* What the task asks *
One part of the entries below is wanted: the lines from the one containing "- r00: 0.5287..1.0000" through the one containing "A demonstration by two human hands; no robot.". Write those out exactly and nothing else.

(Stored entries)
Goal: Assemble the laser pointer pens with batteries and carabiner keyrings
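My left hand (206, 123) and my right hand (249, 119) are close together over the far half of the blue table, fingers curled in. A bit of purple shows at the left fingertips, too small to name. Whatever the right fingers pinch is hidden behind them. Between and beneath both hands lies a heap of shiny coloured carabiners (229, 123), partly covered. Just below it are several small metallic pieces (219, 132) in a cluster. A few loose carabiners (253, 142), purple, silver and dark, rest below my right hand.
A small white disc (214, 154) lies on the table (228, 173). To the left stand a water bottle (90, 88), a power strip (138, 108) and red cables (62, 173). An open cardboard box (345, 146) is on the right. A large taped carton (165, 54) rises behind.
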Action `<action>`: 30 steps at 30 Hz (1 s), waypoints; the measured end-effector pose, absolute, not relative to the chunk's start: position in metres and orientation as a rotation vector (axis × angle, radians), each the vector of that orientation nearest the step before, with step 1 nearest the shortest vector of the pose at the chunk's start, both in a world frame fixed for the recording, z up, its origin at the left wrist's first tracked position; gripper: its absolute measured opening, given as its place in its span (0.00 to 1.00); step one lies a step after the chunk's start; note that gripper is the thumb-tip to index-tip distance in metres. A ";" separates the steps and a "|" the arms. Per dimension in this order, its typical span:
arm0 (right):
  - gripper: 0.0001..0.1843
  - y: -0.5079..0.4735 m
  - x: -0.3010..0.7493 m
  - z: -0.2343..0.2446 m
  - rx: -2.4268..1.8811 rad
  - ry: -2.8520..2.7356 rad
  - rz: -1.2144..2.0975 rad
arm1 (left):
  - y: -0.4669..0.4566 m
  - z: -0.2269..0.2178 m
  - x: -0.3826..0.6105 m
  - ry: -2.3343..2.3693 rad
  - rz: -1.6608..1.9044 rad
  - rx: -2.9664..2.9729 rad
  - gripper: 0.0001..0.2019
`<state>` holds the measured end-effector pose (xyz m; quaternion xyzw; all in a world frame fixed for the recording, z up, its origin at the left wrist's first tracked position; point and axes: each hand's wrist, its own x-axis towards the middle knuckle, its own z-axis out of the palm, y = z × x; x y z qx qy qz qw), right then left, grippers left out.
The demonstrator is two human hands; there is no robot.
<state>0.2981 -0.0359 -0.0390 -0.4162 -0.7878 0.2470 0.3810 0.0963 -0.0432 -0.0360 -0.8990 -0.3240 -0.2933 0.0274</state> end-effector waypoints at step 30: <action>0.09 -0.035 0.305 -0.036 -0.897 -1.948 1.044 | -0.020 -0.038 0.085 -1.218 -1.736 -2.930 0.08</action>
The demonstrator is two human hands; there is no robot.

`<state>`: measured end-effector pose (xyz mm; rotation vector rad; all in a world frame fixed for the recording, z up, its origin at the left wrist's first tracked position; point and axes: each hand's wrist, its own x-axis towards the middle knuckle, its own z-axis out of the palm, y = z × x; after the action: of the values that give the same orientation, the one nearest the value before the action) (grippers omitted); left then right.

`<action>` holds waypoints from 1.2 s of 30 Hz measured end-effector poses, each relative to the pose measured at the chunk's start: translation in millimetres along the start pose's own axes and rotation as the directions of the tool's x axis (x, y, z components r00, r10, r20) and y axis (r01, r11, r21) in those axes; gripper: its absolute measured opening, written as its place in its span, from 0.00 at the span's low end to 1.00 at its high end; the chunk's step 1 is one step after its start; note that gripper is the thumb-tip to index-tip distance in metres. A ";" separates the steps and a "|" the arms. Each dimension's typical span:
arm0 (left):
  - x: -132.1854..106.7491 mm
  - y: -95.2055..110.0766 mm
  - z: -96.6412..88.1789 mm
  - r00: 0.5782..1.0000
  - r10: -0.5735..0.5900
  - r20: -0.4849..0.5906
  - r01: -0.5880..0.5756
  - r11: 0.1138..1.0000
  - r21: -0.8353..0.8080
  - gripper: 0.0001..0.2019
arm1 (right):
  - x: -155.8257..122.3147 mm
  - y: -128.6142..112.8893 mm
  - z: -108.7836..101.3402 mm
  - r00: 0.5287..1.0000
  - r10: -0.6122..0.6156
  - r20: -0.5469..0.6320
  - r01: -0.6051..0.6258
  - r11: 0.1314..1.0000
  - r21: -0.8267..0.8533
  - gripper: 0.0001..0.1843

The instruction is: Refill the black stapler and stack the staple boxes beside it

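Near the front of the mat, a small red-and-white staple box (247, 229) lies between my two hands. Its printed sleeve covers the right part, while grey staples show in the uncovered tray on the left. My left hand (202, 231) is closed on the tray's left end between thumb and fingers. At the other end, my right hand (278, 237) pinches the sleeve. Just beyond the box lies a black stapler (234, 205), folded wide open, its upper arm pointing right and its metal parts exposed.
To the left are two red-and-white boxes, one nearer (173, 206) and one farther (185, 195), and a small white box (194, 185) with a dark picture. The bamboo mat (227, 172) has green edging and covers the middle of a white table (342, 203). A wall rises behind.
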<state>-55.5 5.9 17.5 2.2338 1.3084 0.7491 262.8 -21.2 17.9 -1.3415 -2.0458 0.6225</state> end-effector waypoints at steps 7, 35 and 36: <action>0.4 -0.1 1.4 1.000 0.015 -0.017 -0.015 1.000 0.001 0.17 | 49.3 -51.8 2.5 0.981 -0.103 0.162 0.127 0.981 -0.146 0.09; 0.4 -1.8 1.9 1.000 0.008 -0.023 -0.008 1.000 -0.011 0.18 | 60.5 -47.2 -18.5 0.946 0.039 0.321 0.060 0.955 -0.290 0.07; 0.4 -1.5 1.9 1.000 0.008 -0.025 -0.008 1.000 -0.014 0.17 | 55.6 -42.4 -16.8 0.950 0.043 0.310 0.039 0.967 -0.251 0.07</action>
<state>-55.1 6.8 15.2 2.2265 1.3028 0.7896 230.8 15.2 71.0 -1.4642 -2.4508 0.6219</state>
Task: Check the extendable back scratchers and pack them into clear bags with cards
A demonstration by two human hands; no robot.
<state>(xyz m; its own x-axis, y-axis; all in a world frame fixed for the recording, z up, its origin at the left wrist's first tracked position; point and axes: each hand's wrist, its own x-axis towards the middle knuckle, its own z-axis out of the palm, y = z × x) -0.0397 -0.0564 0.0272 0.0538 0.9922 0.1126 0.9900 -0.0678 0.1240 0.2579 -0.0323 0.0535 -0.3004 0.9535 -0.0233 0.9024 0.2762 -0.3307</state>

* Reply to the task *
  - r00: 0.5287..1.0000
  - r10: -0.6122..0.6156
  - r20: -0.5469..0.6320
  - r01: -0.6051..0.6258
  - r11: 0.1314..1.0000
  - r21: -0.8267..0.8533
  - gripper: 0.0001..0.1843

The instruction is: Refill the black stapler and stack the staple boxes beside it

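Near the front of the mat, a small red-and-white staple box (247, 229) lies between my two hands. Its printed sleeve covers the right part, while grey staples show in the uncovered tray on the left. My left hand (202, 231) is closed on the tray's left end between thumb and fingers. At the other end, my right hand (278, 237) pinches the sleeve. Just beyond the box lies a black stapler (234, 205), folded wide open, its upper arm pointing right and its metal parts exposed.
To the left are two red-and-white boxes, one nearer (173, 206) and one farther (185, 195), and a small white box (194, 185) with a dark picture. The bamboo mat (227, 172) has green edging and covers the middle of a white table (342, 203). A wall rises behind.
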<state>-55.5 5.9 17.5 2.2338 1.3084 0.7491 262.8 -21.2 17.9 -1.3415 -2.0458 0.6225</state> end-effector waypoints at steps 7, 35 and 36: <action>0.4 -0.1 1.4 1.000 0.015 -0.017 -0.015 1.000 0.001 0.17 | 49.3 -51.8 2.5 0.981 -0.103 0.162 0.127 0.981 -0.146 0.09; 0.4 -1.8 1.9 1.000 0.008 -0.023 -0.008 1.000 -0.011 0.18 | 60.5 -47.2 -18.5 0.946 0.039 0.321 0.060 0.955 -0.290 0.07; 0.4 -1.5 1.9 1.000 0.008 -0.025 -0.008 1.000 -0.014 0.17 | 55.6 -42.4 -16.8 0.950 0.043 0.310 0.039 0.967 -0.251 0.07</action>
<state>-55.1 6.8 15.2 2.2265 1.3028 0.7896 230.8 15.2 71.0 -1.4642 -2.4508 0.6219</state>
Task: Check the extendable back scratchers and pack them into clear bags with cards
A demonstration by two human hands; no robot.

There's nothing more to this exercise.